PROBLEM TO SOLVE » Search the data for "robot" and copy every matching line.

WORKING DATA »
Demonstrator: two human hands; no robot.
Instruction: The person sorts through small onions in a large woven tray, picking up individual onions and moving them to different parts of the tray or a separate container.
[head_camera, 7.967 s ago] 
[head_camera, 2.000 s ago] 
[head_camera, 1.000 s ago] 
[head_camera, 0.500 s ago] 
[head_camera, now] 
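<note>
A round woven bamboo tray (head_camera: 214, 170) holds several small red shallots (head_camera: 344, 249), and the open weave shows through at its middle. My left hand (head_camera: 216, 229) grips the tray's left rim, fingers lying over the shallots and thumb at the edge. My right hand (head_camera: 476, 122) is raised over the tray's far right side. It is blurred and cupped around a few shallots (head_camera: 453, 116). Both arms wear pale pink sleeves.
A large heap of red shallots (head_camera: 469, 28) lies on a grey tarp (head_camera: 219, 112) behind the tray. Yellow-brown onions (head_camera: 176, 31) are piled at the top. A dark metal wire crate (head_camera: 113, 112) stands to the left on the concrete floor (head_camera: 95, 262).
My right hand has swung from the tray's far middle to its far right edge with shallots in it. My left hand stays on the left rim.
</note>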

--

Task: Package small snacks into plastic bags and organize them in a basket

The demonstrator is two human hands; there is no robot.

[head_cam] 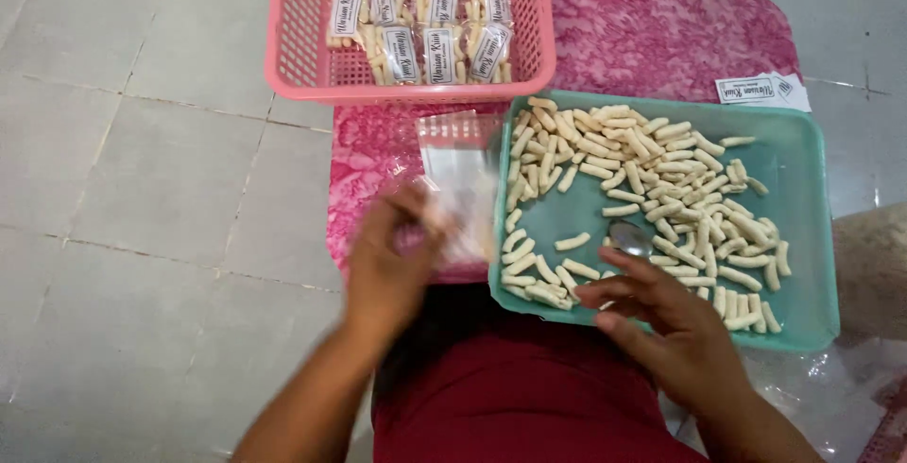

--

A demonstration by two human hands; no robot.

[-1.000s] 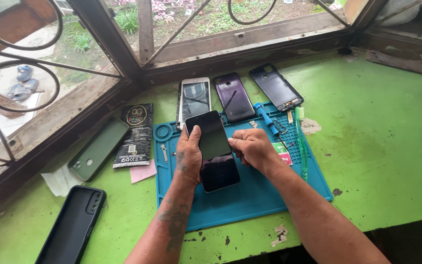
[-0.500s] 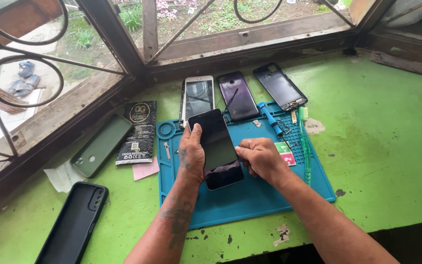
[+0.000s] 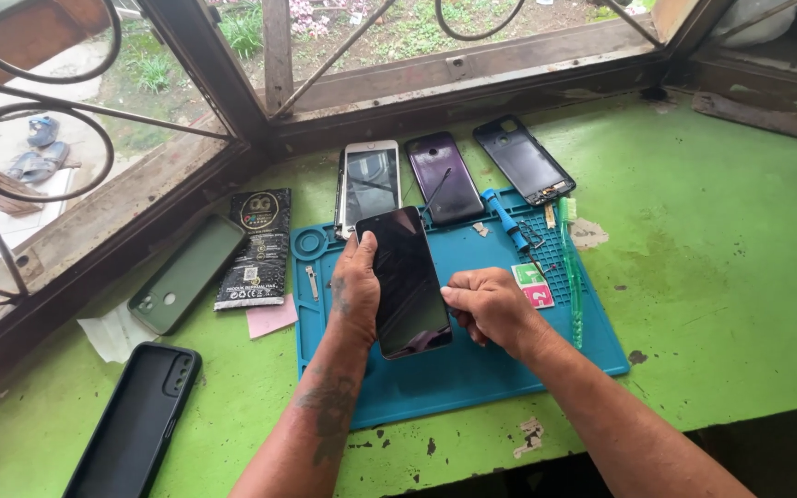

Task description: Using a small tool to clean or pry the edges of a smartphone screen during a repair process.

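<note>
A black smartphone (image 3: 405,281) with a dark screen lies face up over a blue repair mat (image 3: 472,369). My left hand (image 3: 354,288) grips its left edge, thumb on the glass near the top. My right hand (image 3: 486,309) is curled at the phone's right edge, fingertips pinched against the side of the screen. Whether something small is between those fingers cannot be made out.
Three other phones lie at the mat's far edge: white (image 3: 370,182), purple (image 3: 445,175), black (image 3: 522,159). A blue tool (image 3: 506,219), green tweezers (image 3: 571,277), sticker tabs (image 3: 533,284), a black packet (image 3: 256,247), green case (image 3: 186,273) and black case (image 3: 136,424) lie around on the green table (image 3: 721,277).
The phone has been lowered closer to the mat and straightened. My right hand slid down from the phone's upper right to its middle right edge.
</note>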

SOLUTION »
Demonstrator: two human hands; no robot.
The demonstrator is two human hands; there is no robot.
A demonstration by two human hands; no robot.

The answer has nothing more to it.